■ PROVIDED INFORMATION:
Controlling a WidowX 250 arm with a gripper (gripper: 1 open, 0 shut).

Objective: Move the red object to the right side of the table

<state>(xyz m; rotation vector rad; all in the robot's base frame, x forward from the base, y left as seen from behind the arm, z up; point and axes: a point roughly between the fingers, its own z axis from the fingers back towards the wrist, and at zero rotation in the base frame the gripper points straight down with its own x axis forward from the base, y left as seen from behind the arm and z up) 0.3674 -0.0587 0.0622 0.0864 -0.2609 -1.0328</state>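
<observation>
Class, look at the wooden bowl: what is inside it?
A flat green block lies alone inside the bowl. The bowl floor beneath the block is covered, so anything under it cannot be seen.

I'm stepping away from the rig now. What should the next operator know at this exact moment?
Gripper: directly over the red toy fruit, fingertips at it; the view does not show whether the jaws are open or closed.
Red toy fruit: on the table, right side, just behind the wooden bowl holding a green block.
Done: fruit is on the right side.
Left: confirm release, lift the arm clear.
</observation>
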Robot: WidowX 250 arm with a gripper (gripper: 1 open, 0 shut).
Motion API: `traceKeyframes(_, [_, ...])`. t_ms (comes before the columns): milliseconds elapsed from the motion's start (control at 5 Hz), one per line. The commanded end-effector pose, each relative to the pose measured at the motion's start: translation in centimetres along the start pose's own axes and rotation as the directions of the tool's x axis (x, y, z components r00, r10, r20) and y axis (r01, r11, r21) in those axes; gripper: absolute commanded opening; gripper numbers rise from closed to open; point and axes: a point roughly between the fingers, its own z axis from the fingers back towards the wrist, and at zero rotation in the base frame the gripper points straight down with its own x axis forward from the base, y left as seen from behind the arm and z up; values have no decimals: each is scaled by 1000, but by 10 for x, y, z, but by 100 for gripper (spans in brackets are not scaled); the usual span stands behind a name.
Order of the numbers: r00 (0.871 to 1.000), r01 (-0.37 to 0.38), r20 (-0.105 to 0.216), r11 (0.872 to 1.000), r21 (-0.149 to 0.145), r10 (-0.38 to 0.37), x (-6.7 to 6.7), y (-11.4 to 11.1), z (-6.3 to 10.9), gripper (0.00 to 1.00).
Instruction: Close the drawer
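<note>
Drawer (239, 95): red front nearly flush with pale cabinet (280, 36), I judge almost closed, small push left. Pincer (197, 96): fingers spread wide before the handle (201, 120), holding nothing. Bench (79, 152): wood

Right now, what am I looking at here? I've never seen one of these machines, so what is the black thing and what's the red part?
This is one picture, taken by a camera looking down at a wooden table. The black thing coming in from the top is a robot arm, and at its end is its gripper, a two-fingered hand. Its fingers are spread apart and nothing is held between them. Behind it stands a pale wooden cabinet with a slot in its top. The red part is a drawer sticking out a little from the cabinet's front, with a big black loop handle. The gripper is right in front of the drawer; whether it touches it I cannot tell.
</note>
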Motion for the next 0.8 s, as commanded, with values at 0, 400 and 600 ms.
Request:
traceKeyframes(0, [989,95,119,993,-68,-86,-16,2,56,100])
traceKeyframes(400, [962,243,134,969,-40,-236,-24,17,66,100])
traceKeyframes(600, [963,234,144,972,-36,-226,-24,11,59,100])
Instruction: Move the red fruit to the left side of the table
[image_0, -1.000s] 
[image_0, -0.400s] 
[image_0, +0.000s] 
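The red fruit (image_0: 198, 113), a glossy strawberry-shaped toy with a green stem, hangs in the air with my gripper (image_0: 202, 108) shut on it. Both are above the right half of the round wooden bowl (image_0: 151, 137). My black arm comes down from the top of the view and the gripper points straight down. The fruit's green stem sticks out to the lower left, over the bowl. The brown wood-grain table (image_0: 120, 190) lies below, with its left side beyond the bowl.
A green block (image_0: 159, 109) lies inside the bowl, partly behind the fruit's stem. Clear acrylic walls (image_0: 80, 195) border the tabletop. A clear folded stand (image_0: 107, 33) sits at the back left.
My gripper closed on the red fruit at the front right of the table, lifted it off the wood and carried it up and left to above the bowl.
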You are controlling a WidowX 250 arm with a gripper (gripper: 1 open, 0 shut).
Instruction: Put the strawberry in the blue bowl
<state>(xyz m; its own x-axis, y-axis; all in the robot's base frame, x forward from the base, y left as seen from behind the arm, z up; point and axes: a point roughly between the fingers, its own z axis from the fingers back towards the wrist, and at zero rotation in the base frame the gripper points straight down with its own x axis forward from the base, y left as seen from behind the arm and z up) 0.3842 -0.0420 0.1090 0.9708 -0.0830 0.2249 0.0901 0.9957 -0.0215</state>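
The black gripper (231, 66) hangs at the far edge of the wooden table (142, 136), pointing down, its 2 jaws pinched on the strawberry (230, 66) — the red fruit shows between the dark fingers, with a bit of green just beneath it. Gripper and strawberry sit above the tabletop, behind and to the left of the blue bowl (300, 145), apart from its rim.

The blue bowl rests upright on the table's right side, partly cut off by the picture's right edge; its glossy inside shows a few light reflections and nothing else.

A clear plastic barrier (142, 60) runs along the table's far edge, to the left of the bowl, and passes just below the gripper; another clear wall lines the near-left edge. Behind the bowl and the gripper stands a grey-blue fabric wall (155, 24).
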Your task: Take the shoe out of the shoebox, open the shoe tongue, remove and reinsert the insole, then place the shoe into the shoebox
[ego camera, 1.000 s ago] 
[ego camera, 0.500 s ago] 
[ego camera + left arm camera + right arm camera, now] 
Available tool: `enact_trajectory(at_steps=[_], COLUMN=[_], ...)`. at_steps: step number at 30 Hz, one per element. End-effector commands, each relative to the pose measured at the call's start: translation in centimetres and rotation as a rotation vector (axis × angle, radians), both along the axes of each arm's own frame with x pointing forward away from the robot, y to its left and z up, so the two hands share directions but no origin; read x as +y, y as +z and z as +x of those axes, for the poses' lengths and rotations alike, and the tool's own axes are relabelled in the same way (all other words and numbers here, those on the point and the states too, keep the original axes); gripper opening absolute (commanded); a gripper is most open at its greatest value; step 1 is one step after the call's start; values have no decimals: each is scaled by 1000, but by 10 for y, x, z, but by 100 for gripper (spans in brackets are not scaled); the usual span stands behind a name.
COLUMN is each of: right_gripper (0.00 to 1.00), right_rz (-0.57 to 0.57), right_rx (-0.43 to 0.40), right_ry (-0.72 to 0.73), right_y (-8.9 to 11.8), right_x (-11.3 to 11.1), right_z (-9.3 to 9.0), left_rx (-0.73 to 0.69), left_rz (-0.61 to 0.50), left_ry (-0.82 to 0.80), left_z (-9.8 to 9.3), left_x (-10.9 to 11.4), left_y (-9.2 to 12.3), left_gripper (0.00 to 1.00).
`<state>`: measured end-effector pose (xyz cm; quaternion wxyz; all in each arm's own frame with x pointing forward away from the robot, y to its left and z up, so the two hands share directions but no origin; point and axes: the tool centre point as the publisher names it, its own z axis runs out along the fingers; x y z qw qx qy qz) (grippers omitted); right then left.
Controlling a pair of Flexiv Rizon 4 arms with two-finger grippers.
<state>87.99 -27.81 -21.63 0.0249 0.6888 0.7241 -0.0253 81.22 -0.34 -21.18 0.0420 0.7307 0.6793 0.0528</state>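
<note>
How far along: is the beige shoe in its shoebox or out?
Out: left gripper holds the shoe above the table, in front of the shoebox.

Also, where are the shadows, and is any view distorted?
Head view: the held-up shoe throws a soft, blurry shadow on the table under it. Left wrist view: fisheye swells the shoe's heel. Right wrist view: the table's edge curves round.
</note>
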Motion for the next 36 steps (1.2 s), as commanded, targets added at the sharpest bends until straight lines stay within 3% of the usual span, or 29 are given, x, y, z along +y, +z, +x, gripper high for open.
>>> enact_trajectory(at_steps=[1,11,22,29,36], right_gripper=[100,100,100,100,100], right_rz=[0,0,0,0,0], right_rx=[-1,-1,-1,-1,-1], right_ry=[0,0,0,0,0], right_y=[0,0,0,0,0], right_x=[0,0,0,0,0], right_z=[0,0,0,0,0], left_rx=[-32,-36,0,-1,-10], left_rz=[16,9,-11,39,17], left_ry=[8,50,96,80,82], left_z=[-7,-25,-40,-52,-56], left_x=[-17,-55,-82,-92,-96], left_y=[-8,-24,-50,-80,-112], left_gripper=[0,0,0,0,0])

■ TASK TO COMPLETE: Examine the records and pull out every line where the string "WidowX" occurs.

■ ANSWER SECTION:
Controlling a WidowX 250 arm with a gripper (gripper: 1 open, 0 shut).
Robot: WidowX 250 arm with a gripper (gripper: 1 open, 0 shut).
You are controlling a WidowX 250 arm with a gripper (gripper: 1 open, 0 shut).

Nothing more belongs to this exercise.